Boston, Massachusetts – 27 de janeiro de 2026
O Departamento de Polícia de Boston (BPD) recebeu 57 solicitações civis de detenção (civil immigration detainer requests) do U.S. Immigration and Customs Enforcement (ICE) ao longo de 2025 e ignorou todas elas, de acordo com relatório oficial enviado pelo comissário Michael Cox aos funcionários da cidade. O número representa um aumento significativo em relação aos anos anteriores: 15 em 2024, 19 em 2023 e 12 em 2022. Todas as solicitações foram feitas com base na determinação do DHS de que havia “provável causa” de que o indivíduo era um “removable alien” (estrangeiro removível).

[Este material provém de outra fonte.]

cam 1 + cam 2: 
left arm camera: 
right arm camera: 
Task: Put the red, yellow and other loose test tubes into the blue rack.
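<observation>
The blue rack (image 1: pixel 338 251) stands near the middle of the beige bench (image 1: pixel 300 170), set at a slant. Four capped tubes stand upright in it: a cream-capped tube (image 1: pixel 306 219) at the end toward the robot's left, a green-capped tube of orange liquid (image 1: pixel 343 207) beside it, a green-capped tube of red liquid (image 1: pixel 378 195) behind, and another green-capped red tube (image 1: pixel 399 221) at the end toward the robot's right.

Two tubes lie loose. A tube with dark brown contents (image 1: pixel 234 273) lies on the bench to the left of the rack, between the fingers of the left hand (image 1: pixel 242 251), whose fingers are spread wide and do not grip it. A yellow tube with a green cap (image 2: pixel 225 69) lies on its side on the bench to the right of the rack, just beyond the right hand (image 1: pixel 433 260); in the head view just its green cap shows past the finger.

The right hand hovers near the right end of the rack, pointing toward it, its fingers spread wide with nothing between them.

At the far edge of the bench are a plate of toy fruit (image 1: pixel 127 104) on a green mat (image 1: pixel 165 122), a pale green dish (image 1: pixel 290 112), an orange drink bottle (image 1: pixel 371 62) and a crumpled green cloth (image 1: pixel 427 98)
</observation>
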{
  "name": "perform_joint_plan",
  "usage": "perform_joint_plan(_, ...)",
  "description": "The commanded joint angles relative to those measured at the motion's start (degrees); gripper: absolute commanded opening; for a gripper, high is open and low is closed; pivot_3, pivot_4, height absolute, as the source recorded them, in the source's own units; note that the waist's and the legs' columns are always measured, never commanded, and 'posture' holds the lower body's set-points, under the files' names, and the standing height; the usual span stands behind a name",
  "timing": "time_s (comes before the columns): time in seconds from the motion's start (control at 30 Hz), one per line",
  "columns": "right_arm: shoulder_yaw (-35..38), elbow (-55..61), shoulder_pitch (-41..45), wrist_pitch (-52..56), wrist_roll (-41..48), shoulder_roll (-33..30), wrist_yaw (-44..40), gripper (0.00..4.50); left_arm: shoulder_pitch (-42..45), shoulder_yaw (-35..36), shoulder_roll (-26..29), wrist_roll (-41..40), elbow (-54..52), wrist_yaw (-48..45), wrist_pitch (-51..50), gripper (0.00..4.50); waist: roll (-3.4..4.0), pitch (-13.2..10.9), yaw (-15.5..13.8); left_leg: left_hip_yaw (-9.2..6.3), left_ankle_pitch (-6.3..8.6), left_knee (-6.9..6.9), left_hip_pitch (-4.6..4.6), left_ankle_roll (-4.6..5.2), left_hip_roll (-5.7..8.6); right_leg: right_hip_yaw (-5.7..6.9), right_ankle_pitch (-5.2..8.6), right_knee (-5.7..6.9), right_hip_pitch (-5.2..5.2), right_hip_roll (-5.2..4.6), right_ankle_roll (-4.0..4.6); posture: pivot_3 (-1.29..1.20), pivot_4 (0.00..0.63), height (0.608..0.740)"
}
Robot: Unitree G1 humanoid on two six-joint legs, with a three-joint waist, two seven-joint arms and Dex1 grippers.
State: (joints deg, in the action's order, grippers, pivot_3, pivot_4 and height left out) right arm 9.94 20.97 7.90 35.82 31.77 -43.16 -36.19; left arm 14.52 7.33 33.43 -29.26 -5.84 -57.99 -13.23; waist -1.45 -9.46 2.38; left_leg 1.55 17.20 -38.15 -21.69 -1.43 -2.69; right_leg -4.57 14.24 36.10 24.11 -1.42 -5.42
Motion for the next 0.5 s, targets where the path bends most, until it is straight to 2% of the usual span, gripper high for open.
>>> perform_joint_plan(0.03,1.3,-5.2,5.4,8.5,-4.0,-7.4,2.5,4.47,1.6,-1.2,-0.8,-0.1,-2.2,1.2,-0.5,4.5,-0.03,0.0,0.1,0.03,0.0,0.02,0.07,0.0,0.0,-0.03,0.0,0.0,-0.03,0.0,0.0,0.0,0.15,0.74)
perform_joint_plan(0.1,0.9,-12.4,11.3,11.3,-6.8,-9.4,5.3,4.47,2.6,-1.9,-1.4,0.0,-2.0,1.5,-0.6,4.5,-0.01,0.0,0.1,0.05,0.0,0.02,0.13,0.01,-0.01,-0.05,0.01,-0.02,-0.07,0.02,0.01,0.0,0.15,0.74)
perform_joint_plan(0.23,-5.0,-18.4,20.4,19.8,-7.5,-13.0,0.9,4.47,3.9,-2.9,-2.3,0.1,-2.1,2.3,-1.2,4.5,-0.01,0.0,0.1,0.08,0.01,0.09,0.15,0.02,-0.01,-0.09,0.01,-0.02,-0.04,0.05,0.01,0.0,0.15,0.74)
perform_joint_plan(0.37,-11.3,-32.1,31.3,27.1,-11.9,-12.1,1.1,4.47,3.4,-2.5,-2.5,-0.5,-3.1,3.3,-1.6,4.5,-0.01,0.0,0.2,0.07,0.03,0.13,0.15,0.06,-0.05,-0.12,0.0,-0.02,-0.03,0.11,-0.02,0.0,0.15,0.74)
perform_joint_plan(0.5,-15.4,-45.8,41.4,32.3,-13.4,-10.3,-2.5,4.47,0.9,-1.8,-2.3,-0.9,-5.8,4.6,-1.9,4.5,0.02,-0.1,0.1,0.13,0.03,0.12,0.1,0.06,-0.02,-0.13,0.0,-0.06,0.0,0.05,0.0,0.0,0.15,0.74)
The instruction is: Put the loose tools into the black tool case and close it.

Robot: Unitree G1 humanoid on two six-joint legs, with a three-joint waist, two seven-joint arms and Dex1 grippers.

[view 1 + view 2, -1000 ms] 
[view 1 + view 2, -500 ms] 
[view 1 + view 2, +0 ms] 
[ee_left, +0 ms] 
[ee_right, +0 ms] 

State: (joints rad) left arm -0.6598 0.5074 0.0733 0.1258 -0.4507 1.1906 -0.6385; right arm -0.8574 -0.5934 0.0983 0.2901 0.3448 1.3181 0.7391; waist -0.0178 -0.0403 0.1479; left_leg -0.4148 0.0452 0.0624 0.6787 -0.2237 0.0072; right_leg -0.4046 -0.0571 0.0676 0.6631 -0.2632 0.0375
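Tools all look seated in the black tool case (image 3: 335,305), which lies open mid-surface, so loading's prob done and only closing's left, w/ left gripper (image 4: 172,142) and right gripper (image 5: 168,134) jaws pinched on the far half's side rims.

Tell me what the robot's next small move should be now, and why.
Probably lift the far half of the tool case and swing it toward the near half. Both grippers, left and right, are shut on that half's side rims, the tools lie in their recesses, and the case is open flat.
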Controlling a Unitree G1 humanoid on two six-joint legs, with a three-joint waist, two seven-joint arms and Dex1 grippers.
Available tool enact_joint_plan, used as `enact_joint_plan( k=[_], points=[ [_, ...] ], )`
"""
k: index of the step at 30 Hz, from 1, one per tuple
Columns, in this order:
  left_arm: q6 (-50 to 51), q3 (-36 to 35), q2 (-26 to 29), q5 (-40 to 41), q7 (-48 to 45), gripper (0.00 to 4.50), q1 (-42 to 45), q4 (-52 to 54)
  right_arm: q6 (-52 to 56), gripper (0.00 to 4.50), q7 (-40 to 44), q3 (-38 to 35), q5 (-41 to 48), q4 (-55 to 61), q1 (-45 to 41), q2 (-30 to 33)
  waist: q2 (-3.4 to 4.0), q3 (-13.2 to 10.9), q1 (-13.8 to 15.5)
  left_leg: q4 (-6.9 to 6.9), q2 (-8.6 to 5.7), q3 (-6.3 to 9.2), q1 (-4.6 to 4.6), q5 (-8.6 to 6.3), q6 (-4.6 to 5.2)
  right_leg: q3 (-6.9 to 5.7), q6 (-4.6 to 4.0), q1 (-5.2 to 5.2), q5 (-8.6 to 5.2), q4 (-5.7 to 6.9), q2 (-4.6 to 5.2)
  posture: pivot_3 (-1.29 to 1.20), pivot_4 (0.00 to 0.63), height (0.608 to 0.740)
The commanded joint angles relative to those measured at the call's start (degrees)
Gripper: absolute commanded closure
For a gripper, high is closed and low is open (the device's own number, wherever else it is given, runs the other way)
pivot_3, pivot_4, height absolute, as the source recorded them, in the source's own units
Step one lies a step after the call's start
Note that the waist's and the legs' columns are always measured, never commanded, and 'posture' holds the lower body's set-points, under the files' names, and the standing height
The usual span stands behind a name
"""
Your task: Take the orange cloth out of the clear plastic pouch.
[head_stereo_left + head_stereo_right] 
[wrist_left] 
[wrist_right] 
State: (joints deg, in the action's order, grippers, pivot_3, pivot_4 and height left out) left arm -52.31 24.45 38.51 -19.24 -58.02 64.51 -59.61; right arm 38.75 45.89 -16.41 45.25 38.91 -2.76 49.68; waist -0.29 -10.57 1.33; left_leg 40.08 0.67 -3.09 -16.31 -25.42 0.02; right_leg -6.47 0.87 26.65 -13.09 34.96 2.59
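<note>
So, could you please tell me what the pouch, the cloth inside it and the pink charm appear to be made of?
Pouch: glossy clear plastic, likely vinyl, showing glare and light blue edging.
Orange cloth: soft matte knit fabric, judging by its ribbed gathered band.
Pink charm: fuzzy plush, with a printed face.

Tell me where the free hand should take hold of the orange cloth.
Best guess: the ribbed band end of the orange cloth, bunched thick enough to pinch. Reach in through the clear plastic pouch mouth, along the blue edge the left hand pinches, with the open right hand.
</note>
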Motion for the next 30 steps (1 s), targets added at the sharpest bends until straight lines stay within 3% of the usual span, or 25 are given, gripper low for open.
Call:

A revelação vem em meio à agenda de deportação em massa da administração Trump, que prioriza a remoção de criminosos indocumentados para proteger comunidades americanas. Boston, no entanto, mantém sua política de “Trust Act” — aprovada em 2014, alterada em 2019 e reafirmada por unanimidade pelo Conselho Municipal em dezembro de 2024 —, que proíbe explicitamente a polícia local de deter imigrantes exclusivamente para fins de deportação federal, a menos que haja um mandado criminal judicial.
O Trust Act transforma Boston em uma cidade santuário de fato, oferecendo abrigo a indivíduos que podem representar risco à segurança pública. A lei permite cooperação apenas em casos graves como tráfico humano, drogas, armas, exploração infantil ou cibercrimes — mas ignora milhares de outros casos de ameaça real.
Cox detalhou em sua carta anual (obrigatória pela Lei de Trusts de Boston) que o departamento criou um número de fax dedicado e um processo centralizado para receber e registrar os pedidos, incluindo digitalização e envio por e-mail para fins de arquivamento. A mudança, implementada em fevereiro de 2025, veio após controvérsias em 2024, quando o ICE contestou os números oficiais do BPD alegando que as solicitações ignoradas eram “muito maiores”. Apesar das melhorias no rastreamento, o resultado final foi o mesmo: zero cooperação.
O prefeito Michelle Wu, o comissário Cox e vereadores atuais e antigos defendem a política argumentando que ela aumenta a segurança pública. Segundo eles, imigrantes indocumentados que temem deportação ficam mais relutantes em reportar crimes, cooperar em investigações ou interagir com a polícia local. Cox escreveu: “O Departamento de Polícia de Boston está dedicado a trabalhar em parceria com a comunidade para combater o crime, reduzir o medo e melhorar a qualidade de vida em nossos bairros. Nossa missão é o policiamento comunitário. As comunidades imigrantes de Boston devem se sentir seguras ao reportar crimes e questões de qualidade de vida ao Departamento e ao se envolver proativamente com todos os membros do Boston Police Department.”
Essa narrativa, porém, ignora o custo real da não cooperação: criminosos indocumentados permanecem nas ruas, livres para reincidir, enquanto agentes federais da ICE enfrentam obstrução sistemática em um momento em que o país exige aplicação rigorosa da lei. A administração Trump processou Boston em 2025 exatamente por essa política, argumentando que ela oferece “abrigo ilegal” a imigrantes e impede a execução de leis federais.
O contraste é ainda mais gritante quando comparado a incidentes recentes em outras cidades: em Minneapolis, multidões pró-imigração obstruíram operações da ICE, permitindo fuga de um equatoriano com histórico de assalto doméstico violento e mutilando permanentemente um agente federal. Boston, ao ignorar 57 pedidos, contribui para o mesmo padrão de proteção a potenciais ameaças — sem que haja transparência sobre quem eram os alvos (o relatório não detalha crimes ou perfis).
A administração Trump vê essas políticas de “cidades santuário” como obstáculos diretos à segurança nacional. Enquanto democratas locais priorizam “confiança comunitária” e “policiamento comunitário”, a realidade é que criminosos estrangeiros escapam da justiça federal graças à recusa deliberada de cooperação.